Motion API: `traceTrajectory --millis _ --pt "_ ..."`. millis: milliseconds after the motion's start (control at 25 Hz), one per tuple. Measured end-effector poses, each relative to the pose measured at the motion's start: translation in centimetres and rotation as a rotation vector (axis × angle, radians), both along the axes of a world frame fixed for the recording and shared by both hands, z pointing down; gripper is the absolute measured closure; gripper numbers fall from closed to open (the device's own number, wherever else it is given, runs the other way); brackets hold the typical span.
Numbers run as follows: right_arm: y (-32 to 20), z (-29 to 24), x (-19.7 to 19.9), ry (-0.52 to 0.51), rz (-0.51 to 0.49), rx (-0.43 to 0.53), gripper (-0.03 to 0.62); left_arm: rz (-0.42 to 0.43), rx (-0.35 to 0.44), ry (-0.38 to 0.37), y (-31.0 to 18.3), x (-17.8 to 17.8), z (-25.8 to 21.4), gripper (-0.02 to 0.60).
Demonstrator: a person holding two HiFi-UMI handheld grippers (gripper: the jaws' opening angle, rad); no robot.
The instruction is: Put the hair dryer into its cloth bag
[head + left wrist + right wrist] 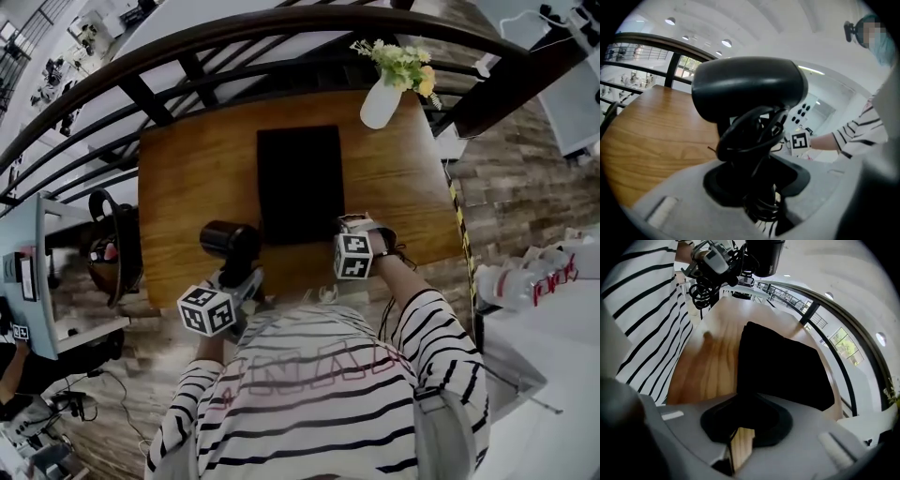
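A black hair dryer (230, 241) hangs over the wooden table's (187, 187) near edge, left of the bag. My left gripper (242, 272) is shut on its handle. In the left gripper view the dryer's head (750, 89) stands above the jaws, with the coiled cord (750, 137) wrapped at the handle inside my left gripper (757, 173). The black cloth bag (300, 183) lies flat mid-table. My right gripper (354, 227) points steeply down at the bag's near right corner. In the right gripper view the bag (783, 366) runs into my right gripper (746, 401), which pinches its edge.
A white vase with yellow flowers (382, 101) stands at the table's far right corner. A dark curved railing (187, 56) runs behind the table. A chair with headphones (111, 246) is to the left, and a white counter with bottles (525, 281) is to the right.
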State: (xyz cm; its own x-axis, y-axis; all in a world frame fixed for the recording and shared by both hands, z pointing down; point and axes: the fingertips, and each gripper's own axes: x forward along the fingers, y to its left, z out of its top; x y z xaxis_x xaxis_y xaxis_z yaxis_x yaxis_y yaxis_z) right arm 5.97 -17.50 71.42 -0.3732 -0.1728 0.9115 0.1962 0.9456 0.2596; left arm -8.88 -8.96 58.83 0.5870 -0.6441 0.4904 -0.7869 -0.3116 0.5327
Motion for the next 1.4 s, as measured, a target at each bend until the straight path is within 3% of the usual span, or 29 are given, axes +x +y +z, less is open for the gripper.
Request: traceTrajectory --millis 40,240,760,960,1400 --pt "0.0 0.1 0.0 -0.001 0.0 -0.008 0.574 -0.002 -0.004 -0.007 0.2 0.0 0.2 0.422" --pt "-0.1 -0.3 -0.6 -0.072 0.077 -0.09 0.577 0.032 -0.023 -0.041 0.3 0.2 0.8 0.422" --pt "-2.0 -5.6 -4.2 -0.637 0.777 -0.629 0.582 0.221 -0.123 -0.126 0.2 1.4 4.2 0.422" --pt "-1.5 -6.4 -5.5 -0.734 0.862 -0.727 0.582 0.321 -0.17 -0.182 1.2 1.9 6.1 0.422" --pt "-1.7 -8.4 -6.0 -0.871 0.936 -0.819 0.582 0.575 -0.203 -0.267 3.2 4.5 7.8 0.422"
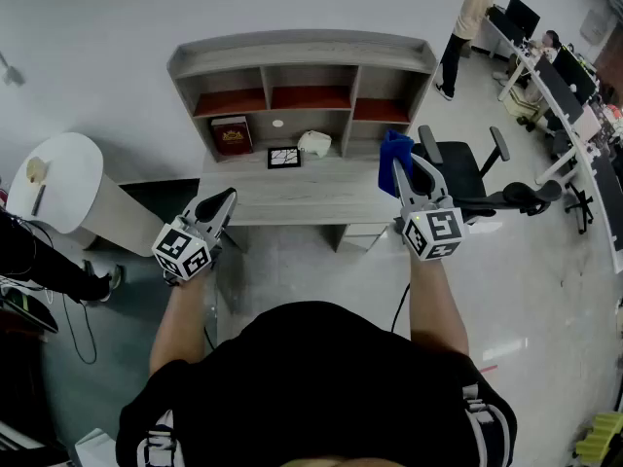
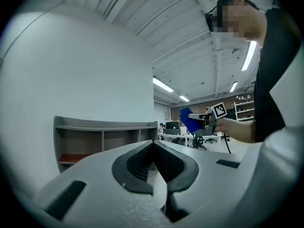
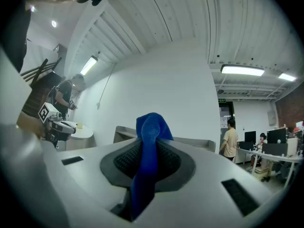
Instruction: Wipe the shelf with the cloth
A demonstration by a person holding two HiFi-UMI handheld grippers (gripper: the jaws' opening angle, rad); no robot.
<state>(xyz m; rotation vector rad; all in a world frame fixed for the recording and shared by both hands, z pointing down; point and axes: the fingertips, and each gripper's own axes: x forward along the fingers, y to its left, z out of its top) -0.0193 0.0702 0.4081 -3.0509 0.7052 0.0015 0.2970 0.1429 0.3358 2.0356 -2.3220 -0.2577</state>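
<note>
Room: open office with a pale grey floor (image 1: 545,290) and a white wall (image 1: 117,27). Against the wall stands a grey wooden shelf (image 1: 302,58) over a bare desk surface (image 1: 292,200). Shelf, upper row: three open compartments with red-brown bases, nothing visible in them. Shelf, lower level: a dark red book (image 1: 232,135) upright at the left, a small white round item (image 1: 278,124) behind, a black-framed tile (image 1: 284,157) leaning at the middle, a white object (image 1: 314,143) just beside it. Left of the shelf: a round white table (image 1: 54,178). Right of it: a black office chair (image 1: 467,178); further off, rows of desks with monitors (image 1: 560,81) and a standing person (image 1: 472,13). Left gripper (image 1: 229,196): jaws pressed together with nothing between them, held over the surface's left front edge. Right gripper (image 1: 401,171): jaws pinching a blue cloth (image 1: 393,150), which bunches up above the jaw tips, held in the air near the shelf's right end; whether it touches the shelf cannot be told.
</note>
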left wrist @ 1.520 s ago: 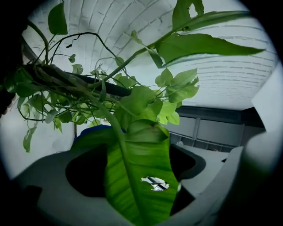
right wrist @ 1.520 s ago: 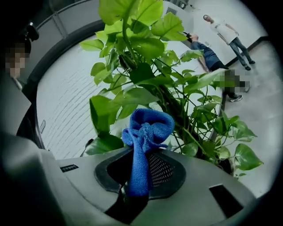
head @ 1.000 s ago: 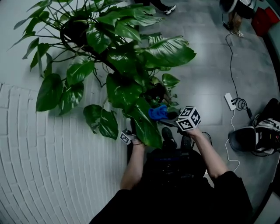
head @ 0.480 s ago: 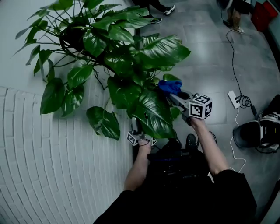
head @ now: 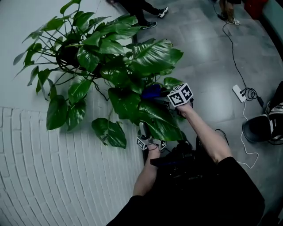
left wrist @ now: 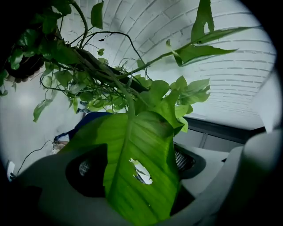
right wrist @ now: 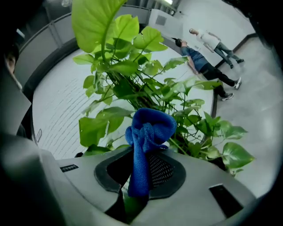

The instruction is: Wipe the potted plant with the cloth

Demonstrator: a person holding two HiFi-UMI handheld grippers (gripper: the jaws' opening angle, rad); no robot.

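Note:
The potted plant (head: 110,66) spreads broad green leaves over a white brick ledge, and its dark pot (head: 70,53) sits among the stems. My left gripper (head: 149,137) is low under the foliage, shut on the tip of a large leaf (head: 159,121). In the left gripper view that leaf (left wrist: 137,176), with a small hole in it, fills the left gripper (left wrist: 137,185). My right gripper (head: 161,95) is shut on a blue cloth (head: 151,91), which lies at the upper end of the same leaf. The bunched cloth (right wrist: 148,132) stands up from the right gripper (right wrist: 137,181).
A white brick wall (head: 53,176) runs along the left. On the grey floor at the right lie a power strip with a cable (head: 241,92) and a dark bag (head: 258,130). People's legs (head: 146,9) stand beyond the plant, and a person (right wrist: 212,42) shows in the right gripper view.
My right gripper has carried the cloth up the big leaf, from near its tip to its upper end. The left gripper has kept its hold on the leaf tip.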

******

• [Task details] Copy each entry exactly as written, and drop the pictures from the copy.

• [Result]
Motion API: `traceTrajectory --millis _ --pt "_ ..."`. millis: milliseconds after the motion's start (control at 25 Hz), one per tuple. Measured end-effector poses, each relative to the pose measured at the motion's start: translation in centimetres and rotation as a rotation vector (axis × angle, radians), both along the axes of a world frame fixed for the recording and shared by both hands, z pointing down; gripper is the absolute measured closure; gripper numbers fall from closed to open (the device's own number, wherever else it is given, runs the other way); brackets hold the typical span.
Numbers run as follows: right_arm: y (-32 to 20), z (-29 to 24), x (-19.7 to 19.9), ry (-0.52 to 0.51), rz (-0.51 to 0.49), rx (-0.43 to 0.53), gripper (-0.03 to 0.62); left_arm: rz (-0.42 to 0.43), rx (-0.35 to 0.44), ry (-0.38 to 0.37), y (-31.0 to 18.3), x (-17.8 to 17.8), z (-25.8 to 21.4), gripper (-0.02 to 0.60).
Demonstrator: a person holding two HiFi-UMI handheld grippers (gripper: the jaws' opening angle, rad); no robot.
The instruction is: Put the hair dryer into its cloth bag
[head + left wrist + right wrist] 
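A black hair dryer (230, 241) hangs over the wooden table's (187, 187) near edge, left of the bag. My left gripper (242, 272) is shut on its handle. In the left gripper view the dryer's head (750, 89) stands above the jaws, with the coiled cord (750, 137) wrapped at the handle inside my left gripper (757, 173). The black cloth bag (300, 183) lies flat mid-table. My right gripper (354, 227) points steeply down at the bag's near right corner. In the right gripper view the bag (783, 366) runs into my right gripper (746, 401), which pinches its edge.
A white vase with yellow flowers (382, 101) stands at the table's far right corner. A dark curved railing (187, 56) runs behind the table. A chair with headphones (111, 246) is to the left, and a white counter with bottles (525, 281) is to the right.
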State: (xyz cm; its own x-axis, y-axis; all in a world frame fixed for the recording and shared by both hands, z pointing down; point and axes: the fingertips, and each gripper's own axes: x forward along the fingers, y to its left, z out of its top; x y z xaxis_x xaxis_y xaxis_z yaxis_x yaxis_y yaxis_z) right arm 5.97 -17.50 71.42 -0.3732 -0.1728 0.9115 0.1962 0.9456 0.2596; left arm -8.88 -8.96 58.83 0.5870 -0.6441 0.4904 -0.7869 -0.3116 0.5327
Motion for the next 1.4 s, as measured, a target at each bend until the straight path is within 3% of the usual span, or 29 are given, axes +x +y +z, less is open for the gripper.
Request: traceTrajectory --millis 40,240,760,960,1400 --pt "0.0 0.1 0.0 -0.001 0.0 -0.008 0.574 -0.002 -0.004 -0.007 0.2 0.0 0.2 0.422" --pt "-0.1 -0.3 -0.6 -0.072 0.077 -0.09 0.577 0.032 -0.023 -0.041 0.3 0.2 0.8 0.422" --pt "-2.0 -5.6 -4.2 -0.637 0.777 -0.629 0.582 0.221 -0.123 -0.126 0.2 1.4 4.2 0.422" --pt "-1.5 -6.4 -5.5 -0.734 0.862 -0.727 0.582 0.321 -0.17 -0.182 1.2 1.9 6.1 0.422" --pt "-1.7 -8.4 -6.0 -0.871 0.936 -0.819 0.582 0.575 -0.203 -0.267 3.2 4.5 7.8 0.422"
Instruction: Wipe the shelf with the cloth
A demonstration by a person holding two HiFi-UMI handheld grippers (gripper: the jaws' opening angle, rad); no robot.
<state>(xyz m; rotation vector rad; all in a world frame fixed for the recording and shared by both hands, z pointing down; point and axes: the fingertips, and each gripper's own axes: x forward along the fingers, y to its left, z out of its top) -0.0193 0.0702 0.4081 -3.0509 0.7052 0.0015 0.2970 0.1429 0.3358 2.0356 -2.3220 -0.2577</state>
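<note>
Room: open office with a pale grey floor (image 1: 545,290) and a white wall (image 1: 117,27). Against the wall stands a grey wooden shelf (image 1: 302,58) over a bare desk surface (image 1: 292,200). Shelf, upper row: three open compartments with red-brown bases, nothing visible in them. Shelf, lower level: a dark red book (image 1: 232,135) upright at the left, a small white round item (image 1: 278,124) behind, a black-framed tile (image 1: 284,157) leaning at the middle, a white object (image 1: 314,143) just beside it. Left of the shelf: a round white table (image 1: 54,178). Right of it: a black office chair (image 1: 467,178); further off, rows of desks with monitors (image 1: 560,81) and a standing person (image 1: 472,13). Left gripper (image 1: 229,196): jaws pressed together with nothing between them, held over the surface's left front edge. Right gripper (image 1: 401,171): jaws pinching a blue cloth (image 1: 393,150), which bunches up above the jaw tips, held in the air near the shelf's right end; whether it touches the shelf cannot be told.
</note>
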left wrist @ 1.520 s ago: 
right wrist @ 1.520 s ago: 
head @ 1.000 s ago: 
head @ 0.480 s ago: 
head @ now: 
left wrist @ now: 
right wrist @ now: 

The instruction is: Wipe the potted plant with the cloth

Demonstrator: a person holding two HiFi-UMI handheld grippers (gripper: the jaws' opening angle, rad); no robot.

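Note:
The potted plant (head: 110,66) spreads broad green leaves over a white brick ledge, and its dark pot (head: 70,53) sits among the stems. My left gripper (head: 149,137) is low under the foliage, shut on the tip of a large leaf (head: 159,121). In the left gripper view that leaf (left wrist: 137,176), with a small hole in it, fills the left gripper (left wrist: 137,185). My right gripper (head: 161,95) is shut on a blue cloth (head: 151,91), which lies at the upper end of the same leaf. The bunched cloth (right wrist: 148,132) stands up from the right gripper (right wrist: 137,181).
A white brick wall (head: 53,176) runs along the left. On the grey floor at the right lie a power strip with a cable (head: 241,92) and a dark bag (head: 258,130). People's legs (head: 146,9) stand beyond the plant, and a person (right wrist: 212,42) shows in the right gripper view.
My right gripper has carried the cloth up the big leaf, from near its tip to its upper end. The left gripper has kept its hold on the leaf tip.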

This is the complete output for the exercise.